**What the exercise asks**: Give back, character for character, the line that includes "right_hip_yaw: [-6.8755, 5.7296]" and all lines beneath it in the data.

Dataset records:
--- START ---

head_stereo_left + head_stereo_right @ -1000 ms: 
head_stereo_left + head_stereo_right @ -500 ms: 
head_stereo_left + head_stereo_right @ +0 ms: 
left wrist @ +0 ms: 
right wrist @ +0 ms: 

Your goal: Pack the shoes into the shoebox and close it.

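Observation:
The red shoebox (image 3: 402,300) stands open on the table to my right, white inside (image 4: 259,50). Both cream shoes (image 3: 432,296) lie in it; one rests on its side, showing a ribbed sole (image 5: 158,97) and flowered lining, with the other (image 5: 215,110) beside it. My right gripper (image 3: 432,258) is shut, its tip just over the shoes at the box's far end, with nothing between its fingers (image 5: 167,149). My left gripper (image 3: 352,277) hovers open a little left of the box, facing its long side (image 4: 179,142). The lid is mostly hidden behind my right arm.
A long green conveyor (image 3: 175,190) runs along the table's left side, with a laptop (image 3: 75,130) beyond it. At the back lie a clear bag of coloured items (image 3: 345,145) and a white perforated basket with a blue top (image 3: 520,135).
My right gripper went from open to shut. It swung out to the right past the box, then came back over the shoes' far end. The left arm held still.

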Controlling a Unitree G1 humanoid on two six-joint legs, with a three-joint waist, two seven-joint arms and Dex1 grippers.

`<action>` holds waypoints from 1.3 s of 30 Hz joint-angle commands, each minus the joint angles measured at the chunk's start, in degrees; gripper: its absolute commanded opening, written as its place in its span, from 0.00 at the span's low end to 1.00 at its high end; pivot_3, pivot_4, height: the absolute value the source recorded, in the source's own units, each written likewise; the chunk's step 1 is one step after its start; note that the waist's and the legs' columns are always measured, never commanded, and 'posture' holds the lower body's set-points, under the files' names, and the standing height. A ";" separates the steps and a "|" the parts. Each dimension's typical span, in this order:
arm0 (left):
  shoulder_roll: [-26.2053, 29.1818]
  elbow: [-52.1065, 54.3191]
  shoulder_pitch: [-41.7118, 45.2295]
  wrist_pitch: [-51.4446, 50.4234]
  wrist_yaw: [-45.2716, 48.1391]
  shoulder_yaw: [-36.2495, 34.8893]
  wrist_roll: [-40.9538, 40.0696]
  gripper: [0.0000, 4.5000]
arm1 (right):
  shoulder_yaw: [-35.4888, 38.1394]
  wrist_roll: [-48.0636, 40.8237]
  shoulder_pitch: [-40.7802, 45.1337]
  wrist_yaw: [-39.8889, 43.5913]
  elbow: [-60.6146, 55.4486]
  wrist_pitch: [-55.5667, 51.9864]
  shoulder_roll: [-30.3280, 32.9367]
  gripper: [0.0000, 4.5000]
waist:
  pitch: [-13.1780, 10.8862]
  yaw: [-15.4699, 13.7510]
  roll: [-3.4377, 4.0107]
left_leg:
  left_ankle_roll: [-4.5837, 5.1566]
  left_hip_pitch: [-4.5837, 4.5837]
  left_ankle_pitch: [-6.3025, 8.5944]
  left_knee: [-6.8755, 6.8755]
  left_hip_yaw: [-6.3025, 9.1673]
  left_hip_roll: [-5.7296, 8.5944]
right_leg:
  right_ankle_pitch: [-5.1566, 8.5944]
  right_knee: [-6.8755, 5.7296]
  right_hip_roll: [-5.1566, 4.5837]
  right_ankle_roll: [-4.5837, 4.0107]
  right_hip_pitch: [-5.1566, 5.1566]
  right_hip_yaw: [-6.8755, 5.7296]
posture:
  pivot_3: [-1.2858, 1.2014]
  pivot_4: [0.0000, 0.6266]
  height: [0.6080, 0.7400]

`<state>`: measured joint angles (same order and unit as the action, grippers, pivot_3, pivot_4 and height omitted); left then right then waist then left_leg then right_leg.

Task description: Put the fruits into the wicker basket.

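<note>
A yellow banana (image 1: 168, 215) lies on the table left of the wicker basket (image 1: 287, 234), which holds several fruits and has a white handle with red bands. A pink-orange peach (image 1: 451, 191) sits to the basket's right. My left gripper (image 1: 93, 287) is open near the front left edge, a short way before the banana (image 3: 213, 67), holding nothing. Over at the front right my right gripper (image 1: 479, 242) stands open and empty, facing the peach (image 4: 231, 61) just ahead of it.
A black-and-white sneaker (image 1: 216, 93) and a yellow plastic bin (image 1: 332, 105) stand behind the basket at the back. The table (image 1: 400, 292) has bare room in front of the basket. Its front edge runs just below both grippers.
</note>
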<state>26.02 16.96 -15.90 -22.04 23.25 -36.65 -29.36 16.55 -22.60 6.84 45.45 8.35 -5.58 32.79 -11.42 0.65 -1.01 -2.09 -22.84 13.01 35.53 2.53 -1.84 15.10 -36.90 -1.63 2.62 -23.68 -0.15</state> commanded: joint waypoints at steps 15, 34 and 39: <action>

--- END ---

**Task response**:
  right_hip_yaw: [-6.8755, 5.7296]
posture:
  pivot_3: [-1.2858, 1.2014]
  pivot_4: [0.0000, 0.6266]
  height: [0.6080, 0.7400]

`<state>`: measured joint angles (same order and unit as the action, grippers, pivot_3, pivot_4 and height omitted); left then right then waist then left_leg then right_leg.

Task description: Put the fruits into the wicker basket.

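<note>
A yellow banana (image 1: 168, 215) lies on the table left of the wicker basket (image 1: 287, 234), which holds several fruits and has a white handle with red bands. A pink-orange peach (image 1: 451, 191) sits to the basket's right. My left gripper (image 1: 93, 287) is open near the front left edge, a short way before the banana (image 3: 213, 67), holding nothing. Over at the front right my right gripper (image 1: 479, 242) stands open and empty, facing the peach (image 4: 231, 61) just ahead of it.
A black-and-white sneaker (image 1: 216, 93) and a yellow plastic bin (image 1: 332, 105) stand behind the basket at the back. The table (image 1: 400, 292) has bare room in front of the basket. Its front edge runs just below both grippers.
</note>
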<state>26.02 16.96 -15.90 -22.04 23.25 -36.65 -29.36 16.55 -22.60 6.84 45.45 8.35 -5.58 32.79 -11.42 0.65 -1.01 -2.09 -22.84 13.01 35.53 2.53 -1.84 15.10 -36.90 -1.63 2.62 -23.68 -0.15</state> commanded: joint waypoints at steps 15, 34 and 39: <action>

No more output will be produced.